Instructions for the task ->
Only the lines holding "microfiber" are wanted; find them in the listing and return each one.

Data ->
== Segment start ==
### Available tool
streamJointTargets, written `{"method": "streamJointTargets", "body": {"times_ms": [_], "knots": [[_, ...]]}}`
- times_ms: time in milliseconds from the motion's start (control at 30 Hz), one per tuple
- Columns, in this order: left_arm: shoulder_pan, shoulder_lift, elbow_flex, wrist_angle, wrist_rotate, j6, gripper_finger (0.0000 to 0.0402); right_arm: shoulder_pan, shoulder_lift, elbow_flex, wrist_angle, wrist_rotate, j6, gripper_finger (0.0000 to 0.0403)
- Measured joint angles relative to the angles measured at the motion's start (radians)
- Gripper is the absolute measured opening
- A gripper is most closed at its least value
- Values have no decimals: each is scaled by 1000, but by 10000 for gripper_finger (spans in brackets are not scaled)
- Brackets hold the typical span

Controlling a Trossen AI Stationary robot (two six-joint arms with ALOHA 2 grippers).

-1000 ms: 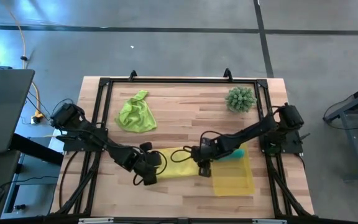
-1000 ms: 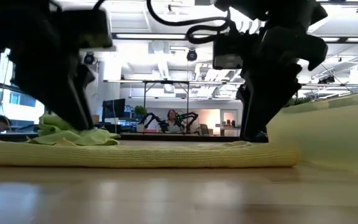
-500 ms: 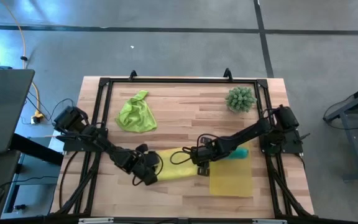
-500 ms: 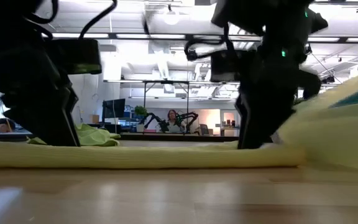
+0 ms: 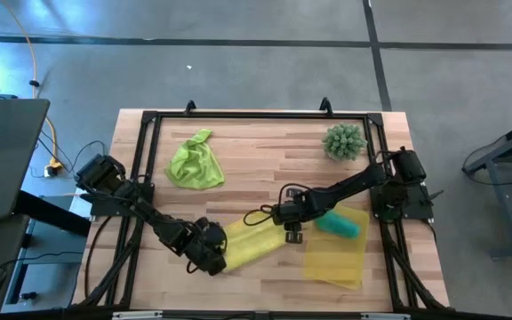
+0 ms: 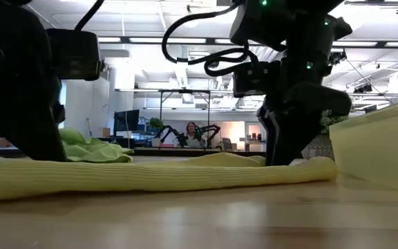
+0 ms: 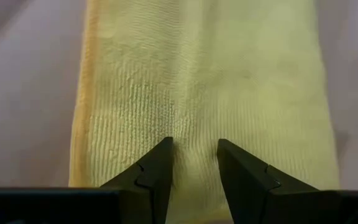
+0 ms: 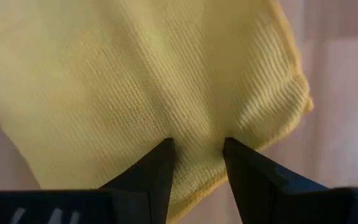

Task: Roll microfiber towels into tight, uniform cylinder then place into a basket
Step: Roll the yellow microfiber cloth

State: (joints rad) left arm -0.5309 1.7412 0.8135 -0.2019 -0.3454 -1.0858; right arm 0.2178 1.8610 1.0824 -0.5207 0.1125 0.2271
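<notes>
Yellow towel [image 5: 249, 241] lay rolled into a long strip across the front-centre of the wooden table [image 5: 265, 151] in the high view, tilted, one end under each gripper. Left gripper [image 5: 212, 256] sat on the strip's left end, right gripper [image 5: 292, 233] on its right end. Yellow basket [image 5: 336, 253] lay just right of the right gripper, touching or nearly touching the towel's end, with the rolled teal towel [image 5: 339, 224] in its far corner, just beyond that gripper. Lime green towel [image 5: 194, 164] lay crumpled well behind the left gripper; spiky green plant [image 5: 344, 141] stood well behind the right one.

Low view: yellow towel [image 6: 157, 174] ran flat along the tabletop. Two dark arms came down onto it, one at each end; which was which I took from the high view. Basket wall [image 6: 378, 149] rose right beside one end. Lime green towel [image 6: 92, 148] showed behind the other. A person sat far back in the room.

Left wrist view: left gripper [image 7: 194, 149] pinched a fold of the yellow towel [image 7: 210, 81] between its fingers [image 7: 157, 171], narrow gap filled with fabric; the strip extended straight ahead of it.

Right wrist view: right gripper [image 8: 197, 149] likewise clamped on the yellow towel [image 8: 135, 74], fabric bunched between the fingers [image 8: 247, 174], the towel's end corner just beside them.
</notes>
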Motion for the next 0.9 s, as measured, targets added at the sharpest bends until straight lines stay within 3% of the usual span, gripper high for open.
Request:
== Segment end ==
Your solution ->
Task: Roll microfiber towels into tight, uniform cylinder then place into a basket
Step: Roll the yellow microfiber cloth

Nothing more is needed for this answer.